Semana passada foi apresentado o início dessa série sobre as previsões literárias de 2017, que me chegaram de assalto após eu ter uma crise de ansiedade e pânico provocada pela leitura do trecho de um livro de autoajuda escrito por um educador-motivacional-influencer. Para não dizerem que sou preconceituoso com os grandes sucessos da cadeia produtiva dos livros, fui conferir a obra, que está  na lista dos mais vendidos porque a editora comprou espaço nas grandes livrarias, que por conta disso divulgam melhor o livro e vende mais, e por sua vez não sai da lista.

E descobri então que a obra foi de fato resultado de um autor que estava obrando: os barbarismos e solecismos me atingiram de tal maneira que minha mente entrou em tela azul, vislumbrando um céu onde brotavam imagens de um futuro não muito distante. Tal como um Nostradamus da Zona Oeste carioca, organizei as informações por meses, a fim de compartilhá-las (não que eu as tenha curtido) com você, leitora.

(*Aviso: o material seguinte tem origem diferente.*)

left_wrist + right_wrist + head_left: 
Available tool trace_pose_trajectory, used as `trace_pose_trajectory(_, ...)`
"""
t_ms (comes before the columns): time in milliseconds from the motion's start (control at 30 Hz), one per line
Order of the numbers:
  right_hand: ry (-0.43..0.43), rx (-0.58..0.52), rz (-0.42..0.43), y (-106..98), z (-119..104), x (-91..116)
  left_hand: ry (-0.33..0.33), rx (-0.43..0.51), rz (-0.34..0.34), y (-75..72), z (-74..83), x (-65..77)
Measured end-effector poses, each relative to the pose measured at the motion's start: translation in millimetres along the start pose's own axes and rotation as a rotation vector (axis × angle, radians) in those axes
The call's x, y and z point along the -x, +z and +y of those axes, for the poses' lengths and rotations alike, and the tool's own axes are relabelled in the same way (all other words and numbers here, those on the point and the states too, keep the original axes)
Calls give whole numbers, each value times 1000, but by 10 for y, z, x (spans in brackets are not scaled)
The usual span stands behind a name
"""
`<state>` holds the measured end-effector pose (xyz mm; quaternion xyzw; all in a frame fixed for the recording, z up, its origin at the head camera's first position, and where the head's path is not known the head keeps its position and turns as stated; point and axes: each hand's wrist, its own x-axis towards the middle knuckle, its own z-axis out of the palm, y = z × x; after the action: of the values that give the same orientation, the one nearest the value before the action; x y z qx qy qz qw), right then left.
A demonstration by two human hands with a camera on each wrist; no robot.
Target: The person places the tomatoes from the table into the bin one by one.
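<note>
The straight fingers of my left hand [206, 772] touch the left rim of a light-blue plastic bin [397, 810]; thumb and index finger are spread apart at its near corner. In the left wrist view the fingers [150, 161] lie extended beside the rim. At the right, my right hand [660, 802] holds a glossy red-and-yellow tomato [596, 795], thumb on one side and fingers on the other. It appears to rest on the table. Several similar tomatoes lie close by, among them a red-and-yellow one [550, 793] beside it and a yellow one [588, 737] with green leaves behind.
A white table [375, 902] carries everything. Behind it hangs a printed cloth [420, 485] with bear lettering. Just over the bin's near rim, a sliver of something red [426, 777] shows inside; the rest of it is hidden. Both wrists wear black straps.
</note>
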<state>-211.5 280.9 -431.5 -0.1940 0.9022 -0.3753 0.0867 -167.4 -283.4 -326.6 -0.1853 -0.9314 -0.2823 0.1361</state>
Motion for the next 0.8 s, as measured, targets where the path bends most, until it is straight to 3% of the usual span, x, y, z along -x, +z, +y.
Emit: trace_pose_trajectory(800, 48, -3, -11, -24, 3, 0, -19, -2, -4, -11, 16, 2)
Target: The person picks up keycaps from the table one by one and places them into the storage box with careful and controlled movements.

Segue então a segunda parte da minha experiência demiúrgica:

Julho – Flip recebe não só menos público, mas também menos escritores. Na linha da diversificação, foram convidados arquitetos, manicures, cobradores de ônibus, master chefs, pipoqueiros, analistas financeiros, analistas políticos, analistas de Bagé, personal trainers, internet influencers e a organização dirá: “tudo trabalha com a língua, a linguagem, viva a liberdade, literatudos!” Porque esse negócio restrito ao mundo das palavra e encadeamento de frases não tá com nada mesmo. Coisa mais antiquada, sô!

Agosto – Ator da Globo que foi para a Record se lança na literatura. “Como uma onda no mar” é um livro sobre suas aventuras e desventuras indo à praia e a boates. Na entrevista, revela que nem gosta de ler e essa parte da escrita foi feita por um jornalista que topou não levar os créditos no livro, apenas na conta corrente. Livro vai para a lista dos mais vendidos porque editora pagou pelos espaços nas grandes livrarias blá blá blá… Ah, literatudos!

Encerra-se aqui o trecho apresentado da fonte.